CPT code 76145 is used for evaluating radiation exposure by a medical physicist, ensuring safe and effective radiation use in healthcare settings.
CPT code 76145 is used for the medical physics dose evaluation for radiation exposure. This code is typically utilized when a healthcare provider needs to assess and document the amount of radiation a patient has been exposed to during a medical procedure. The evaluation is conducted by a medical physicist who ensures that the radiation dose is within safe and effective limits, optimizing patient safety while achieving the desired diagnostic or therapeutic outcomes. This code is crucial for maintaining compliance with safety standards and for the accurate billing of services related to radiation exposure assessments.
When considering whether CPT codes 76140 and 76145 require any modifiers, it's important to understand the context in which these codes are used and the specific circumstances of the service provided. Here is a list of potential modifiers that could be applicable:
1. Modifier 26 (Professional Component): This modifier is used when only the professional component of the service is being billed. For example, if a radiologist provides only the interpretation of an X-ray without owning the equipment, this modifier would be applicable.

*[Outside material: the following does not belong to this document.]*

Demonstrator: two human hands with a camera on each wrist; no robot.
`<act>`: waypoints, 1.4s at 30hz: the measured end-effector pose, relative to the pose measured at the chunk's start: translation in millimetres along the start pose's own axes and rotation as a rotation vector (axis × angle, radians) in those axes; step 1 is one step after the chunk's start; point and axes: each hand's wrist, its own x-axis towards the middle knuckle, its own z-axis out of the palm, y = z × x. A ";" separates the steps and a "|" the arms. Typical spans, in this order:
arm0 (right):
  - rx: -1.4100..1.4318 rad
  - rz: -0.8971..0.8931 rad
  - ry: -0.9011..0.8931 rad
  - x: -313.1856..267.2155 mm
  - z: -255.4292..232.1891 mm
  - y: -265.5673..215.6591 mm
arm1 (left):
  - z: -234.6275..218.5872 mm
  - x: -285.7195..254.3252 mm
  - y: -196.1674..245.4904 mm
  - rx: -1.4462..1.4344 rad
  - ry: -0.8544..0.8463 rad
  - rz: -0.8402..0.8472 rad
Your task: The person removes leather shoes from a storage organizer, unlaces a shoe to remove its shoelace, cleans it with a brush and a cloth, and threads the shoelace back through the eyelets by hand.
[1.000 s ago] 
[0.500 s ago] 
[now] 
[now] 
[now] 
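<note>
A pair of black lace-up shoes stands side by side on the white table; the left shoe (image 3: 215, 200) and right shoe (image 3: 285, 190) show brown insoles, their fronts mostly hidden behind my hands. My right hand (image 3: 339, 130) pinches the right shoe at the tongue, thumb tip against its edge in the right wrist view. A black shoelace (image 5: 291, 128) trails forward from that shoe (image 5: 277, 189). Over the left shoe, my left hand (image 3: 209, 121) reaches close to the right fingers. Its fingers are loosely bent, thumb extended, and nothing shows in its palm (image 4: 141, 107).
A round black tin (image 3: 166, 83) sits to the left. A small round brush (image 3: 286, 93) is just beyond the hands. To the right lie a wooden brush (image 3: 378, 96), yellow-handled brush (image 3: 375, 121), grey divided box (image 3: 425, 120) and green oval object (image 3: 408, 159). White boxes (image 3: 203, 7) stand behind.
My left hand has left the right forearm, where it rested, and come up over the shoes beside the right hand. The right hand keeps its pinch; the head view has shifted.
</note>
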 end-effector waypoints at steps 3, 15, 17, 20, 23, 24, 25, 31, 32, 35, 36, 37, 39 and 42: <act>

2. Modifier TC (Technical Component): This modifier is used when only the technical component of the service is being billed. This would apply if the service involves the use of equipment and facilities but not the professional interpretation.
3. Modifier 59 (Distinct Procedural Service): This modifier may be necessary if the service is distinct or independent from other services performed on the same day. It indicates that the procedure is not normally reported together but is appropriate under the circumstances.
4. Modifier 76 (Repeat Procedure by Same Physician): If the same physician repeats the procedure on the same day, this modifier is used to indicate that the service was repeated.
5. Modifier 77 (Repeat Procedure by Another Physician): This modifier is used when a procedure is repeated on the same day by a different physician.
6. Modifier 91 (Repeat Clinical Diagnostic Laboratory Test): Although more commonly used for lab tests, if applicable, this modifier indicates that a test was repeated for a valid medical reason.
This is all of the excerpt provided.